Given their age and the general churn in early stages of their generations’ careers, younger workers do often bounce back from failed negotiations. After nursing her wounds in 2019, Ms. Lindsay got a different media job last summer.

The best part? She didn’t have to negotiate. “They just asked me for a range I would be comfortable with during my interview process, and met a number within that,” she says.

Tips for Pandemic-Era Negotiations

Think beyond your base pay: You can negotiate your work hours, benefits, job description and more. “Nine times out of 10, you can negotiate a gentlemen’s agreement with your employer to get more vacation days, even if HR can’t formally approve it,” says Kathleen Steffey, founder of the Naviga recruiting firm in Tampa, Fla.

Use mirroring techniques: “Mirroring means matching the other person’s energy level and language,” says Mr. Daniel, the career coach in Dallas. It’s crucial for negotiations—even on video calls. “You have to amplify a little bit on Zoom, and I recommend increasing your distance from the camera so you can emote better with your shoulders and hands.” He says it can make your negotiation feel more collegial, rather than adversarial.

Do your research: Publicly traded companies and many nonprofits have financial data available online, and salary-comparison websites like Glassdoor, while anonymized, can offer useful parameters. And ask around if you have any contacts at the company or the industry at large. “Knowing what other people get means what you’re asking is defensible,” says Dr. Kolb, the negotiations scholar.

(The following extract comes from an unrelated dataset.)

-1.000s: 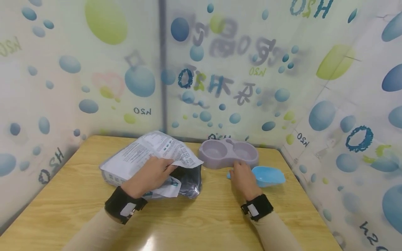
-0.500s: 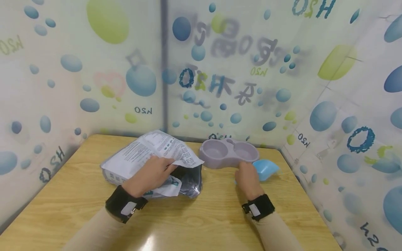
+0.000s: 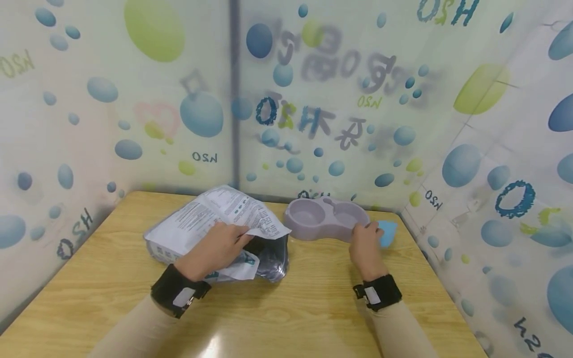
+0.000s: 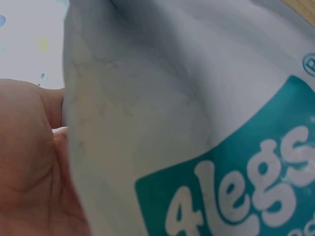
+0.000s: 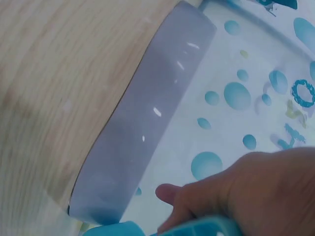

Convey enthusiasm: Saying you’re “really excited” about an offer, but were hoping to be compensated at a specific higher level because of specific skills you bring to the table, and then reiterating how excited you are, is a simple way to formulate your request that is looked upon favorably by many employers, Ms. Steffey says.

Consider asking for a deferred raise: “Another tactic that can work is when people say, ‘This is what I really want, but I am OK waiting for it. Would you consider increasing my salary at the six-month mark if I am able to prove my value?’ ” says Ms. Byezhanova, who runs the Montreal headhunting firm. If the employer agrees, she typically tries to get the conditions into writing in the contract.